The actual number of shares purchased and the timing of any such purchases will
be determined by Toromont. All shares purchased under the bid will be cancelled.
In 2012, the Company purchased and cancelled 666,039 shares for $14.1 million
(average cost of $21.23 per share). In 2011, the Company purchased and cancelled
720,004 shares for $12.2 million (average cost of $16.96 per share).
Outstanding Share Data
As at the date of this MD&A, the Company had 76,453,008 common shares and
2,519,005 share options outstanding.
Dividends
Toromont pays a quarterly dividend on its outstanding common shares and has
historically targeted a dividend rate that approximates 30% of trailing earnings
from continuing operations.
During 2012, the Company declared dividends of $0.48 per common share, $0.12 per
quarter. In 2011, the Company also declared dividends of $0.41 per common share,
adjusting for the allocation of dividends for the spinoff of Enerflex.

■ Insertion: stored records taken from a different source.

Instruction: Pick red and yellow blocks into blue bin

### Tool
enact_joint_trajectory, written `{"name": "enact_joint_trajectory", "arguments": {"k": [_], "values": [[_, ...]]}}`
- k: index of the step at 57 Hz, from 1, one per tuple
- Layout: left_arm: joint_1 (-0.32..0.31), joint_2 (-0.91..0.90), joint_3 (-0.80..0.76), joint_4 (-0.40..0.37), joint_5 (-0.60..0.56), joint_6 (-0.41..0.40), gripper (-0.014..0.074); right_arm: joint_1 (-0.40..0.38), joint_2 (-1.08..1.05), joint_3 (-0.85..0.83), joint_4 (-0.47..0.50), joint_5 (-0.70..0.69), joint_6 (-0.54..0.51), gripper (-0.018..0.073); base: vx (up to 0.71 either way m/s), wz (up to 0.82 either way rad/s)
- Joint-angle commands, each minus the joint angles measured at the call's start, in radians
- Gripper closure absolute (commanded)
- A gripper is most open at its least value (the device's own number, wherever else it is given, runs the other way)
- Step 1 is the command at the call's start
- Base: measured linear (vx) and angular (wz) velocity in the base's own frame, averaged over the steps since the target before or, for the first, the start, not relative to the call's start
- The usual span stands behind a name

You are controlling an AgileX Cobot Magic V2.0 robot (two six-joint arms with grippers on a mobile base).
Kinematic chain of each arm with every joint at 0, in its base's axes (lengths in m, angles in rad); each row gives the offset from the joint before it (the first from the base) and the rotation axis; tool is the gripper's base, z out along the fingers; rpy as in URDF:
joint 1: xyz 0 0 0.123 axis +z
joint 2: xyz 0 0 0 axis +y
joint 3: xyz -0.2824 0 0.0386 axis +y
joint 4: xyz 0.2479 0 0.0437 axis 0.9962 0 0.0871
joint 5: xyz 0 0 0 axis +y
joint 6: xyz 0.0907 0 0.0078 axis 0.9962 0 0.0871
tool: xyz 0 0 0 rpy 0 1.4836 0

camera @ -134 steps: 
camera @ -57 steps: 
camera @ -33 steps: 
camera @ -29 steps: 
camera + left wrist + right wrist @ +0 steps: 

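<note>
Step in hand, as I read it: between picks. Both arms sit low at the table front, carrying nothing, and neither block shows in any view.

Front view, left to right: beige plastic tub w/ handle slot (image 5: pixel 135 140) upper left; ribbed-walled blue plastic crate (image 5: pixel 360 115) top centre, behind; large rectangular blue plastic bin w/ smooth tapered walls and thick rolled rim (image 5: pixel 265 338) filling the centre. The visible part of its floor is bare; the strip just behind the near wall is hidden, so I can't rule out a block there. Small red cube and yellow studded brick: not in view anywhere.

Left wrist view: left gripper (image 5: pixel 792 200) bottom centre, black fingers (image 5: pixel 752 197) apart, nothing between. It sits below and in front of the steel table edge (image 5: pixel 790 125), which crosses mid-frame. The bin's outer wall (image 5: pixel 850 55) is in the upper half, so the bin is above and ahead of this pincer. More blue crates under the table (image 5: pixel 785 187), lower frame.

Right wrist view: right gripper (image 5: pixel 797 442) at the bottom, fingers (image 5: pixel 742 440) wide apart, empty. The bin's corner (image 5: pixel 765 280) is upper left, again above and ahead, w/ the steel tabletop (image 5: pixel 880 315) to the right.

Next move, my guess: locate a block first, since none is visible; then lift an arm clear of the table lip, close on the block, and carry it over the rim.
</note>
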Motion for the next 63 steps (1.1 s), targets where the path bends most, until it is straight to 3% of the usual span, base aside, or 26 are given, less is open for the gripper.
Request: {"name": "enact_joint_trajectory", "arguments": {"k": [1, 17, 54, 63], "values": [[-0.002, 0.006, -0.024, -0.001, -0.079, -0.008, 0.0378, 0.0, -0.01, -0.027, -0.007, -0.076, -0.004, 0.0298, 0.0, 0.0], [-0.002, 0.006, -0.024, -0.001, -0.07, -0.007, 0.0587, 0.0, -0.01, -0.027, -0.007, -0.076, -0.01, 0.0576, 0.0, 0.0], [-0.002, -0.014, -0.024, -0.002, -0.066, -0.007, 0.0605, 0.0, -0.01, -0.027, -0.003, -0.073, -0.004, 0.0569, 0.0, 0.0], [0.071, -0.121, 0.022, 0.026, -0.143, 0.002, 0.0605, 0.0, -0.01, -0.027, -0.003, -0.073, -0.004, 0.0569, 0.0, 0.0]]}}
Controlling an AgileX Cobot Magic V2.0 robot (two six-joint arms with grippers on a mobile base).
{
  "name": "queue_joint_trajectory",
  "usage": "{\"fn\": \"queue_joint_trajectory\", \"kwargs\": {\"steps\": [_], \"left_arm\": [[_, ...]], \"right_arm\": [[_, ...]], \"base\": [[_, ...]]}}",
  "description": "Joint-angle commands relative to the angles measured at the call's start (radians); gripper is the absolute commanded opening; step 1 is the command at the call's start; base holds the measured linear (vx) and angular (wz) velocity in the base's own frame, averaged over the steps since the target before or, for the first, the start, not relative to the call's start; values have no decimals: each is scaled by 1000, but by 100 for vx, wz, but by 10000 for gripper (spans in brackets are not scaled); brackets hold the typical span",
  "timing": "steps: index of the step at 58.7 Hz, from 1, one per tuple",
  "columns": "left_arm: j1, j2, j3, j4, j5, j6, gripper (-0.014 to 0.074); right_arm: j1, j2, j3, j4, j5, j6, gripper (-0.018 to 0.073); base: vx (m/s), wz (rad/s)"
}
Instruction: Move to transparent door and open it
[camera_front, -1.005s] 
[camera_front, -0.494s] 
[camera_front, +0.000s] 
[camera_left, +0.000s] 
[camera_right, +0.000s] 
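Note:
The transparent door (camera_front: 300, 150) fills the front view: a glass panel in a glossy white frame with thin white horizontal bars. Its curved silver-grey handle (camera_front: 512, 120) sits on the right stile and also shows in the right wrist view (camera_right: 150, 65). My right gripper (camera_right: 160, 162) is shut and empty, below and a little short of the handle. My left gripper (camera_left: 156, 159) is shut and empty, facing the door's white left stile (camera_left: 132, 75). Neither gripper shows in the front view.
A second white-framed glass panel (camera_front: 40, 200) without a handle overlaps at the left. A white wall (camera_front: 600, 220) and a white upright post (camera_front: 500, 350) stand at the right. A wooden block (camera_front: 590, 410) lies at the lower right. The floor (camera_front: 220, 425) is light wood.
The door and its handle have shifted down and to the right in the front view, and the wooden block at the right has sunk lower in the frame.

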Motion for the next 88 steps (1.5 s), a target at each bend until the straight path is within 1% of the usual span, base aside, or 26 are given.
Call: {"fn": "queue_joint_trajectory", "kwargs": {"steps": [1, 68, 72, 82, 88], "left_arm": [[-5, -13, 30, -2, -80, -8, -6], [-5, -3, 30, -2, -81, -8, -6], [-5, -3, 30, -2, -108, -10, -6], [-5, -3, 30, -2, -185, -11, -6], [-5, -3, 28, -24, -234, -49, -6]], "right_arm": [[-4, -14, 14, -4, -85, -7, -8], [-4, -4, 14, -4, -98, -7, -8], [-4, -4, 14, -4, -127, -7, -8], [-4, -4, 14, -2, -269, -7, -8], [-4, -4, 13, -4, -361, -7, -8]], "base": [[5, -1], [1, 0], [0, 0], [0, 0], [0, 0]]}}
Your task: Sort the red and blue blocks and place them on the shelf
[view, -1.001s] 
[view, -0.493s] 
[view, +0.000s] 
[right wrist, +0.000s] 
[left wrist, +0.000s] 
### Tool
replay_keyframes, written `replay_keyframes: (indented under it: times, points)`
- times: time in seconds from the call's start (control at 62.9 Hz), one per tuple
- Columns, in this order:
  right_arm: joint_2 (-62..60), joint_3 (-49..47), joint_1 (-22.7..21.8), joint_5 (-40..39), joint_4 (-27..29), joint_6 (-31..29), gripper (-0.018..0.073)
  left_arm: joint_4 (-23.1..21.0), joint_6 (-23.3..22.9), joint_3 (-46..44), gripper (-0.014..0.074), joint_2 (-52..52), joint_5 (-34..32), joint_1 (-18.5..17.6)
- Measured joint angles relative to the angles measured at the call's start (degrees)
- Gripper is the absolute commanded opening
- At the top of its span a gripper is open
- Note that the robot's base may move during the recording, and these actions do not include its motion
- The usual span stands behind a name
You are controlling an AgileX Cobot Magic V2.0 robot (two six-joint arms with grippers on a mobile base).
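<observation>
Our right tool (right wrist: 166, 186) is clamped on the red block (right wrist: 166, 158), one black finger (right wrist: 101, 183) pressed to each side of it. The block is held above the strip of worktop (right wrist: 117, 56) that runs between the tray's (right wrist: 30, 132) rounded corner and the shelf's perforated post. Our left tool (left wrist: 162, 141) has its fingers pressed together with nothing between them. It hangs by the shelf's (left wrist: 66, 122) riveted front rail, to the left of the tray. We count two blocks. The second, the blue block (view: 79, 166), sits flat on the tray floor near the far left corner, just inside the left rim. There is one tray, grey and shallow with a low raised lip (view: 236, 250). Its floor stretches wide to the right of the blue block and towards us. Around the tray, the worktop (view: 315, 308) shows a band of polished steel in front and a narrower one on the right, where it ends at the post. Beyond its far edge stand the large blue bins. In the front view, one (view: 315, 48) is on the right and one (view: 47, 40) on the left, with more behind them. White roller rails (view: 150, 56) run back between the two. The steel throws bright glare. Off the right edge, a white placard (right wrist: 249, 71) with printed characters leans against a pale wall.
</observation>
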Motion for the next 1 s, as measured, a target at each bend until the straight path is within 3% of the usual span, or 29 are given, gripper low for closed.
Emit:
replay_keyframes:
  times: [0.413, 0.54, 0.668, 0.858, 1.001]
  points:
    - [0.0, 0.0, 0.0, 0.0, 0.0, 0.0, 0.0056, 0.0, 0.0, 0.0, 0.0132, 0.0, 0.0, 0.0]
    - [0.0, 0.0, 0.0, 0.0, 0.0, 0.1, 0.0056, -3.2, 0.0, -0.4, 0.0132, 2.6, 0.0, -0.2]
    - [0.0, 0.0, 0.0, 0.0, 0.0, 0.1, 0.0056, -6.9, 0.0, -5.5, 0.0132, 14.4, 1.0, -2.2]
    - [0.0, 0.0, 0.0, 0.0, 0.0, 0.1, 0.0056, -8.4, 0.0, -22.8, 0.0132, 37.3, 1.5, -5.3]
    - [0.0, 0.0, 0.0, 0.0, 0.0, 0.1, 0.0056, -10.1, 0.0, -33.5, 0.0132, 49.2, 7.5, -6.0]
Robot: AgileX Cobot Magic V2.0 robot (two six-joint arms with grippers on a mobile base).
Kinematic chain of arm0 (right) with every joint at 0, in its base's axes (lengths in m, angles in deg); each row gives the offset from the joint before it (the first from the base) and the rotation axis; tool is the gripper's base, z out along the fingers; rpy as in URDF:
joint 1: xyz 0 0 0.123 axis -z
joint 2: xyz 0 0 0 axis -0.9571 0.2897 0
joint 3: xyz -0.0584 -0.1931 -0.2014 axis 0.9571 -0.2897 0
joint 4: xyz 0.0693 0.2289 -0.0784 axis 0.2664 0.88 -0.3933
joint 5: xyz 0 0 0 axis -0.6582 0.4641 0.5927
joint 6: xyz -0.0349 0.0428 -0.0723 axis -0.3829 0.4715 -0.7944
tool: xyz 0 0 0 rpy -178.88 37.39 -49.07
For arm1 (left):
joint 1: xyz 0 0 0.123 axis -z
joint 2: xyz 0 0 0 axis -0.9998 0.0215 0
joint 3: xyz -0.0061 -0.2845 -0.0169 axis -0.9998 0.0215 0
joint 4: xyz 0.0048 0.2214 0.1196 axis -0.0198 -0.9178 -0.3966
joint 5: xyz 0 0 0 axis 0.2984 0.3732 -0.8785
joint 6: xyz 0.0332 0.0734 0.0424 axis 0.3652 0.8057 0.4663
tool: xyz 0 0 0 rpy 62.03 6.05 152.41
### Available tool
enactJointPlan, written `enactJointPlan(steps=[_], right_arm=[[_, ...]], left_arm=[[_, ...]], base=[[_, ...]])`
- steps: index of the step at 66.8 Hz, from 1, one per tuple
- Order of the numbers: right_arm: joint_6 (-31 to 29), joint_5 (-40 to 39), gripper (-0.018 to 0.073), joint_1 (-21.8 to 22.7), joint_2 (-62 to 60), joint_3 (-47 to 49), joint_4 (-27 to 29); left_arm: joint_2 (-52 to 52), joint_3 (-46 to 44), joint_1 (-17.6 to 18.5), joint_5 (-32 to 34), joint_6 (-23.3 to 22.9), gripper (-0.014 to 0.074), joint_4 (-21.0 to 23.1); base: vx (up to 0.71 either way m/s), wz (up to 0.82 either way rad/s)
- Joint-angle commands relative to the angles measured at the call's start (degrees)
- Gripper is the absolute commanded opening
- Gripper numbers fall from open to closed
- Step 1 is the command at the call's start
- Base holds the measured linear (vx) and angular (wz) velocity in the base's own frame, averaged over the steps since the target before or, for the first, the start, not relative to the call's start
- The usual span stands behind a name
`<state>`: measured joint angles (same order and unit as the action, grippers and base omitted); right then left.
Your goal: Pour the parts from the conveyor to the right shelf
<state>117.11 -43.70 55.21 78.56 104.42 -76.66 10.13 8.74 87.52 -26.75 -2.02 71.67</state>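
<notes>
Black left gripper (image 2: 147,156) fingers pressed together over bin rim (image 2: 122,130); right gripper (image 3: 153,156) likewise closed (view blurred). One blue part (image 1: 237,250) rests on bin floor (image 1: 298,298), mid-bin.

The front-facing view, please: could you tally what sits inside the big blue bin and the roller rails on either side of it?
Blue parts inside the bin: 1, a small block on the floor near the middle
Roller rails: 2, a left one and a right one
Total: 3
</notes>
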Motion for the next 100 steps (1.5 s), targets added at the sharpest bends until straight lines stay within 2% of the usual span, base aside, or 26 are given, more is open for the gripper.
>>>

LIQUIDITY AND CAPITAL RESOURCES
Sources of Liquidity
Toromont's liquidity requirements can be met through a variety of sources,
including cash generated from operations, long- and short-term borrowings and
the issuance of common shares. Borrowings are obtained through a variety of
senior debentures, notes payable and committed long-term credit facilities.
The Company amended its Canadian credit facility in conjunction with the spinoff
of Enerflex and commensurate with anticipated future requirements. Outstanding
borrowings under the previous facility were repaid in part from funds received
relating to inter-company borrowings on spinoff. The committed amount was
reduced from $600 million to $200 million while the maturity date was extended
from June 2012 to June 2015. The US credit facility of US $20 million was
terminated coincident with the spinoff with no penalty. The Canadian facility
was further amended in September 2012 to extend the term of the facility to
September 2017 at improved rates.
As at December 31, 2012, $26.5 million was drawn on the $200 million Canadian
facility. Letters of credit utilized an additional $24.1 million of the
facility.
Cash at December 31, 2012 was $2.4 million, compared to $75.3 million at
December 31, 2011. Cash balances were drawn down in 2012 on a number of
factors, including higher investments in rental assets and working capital.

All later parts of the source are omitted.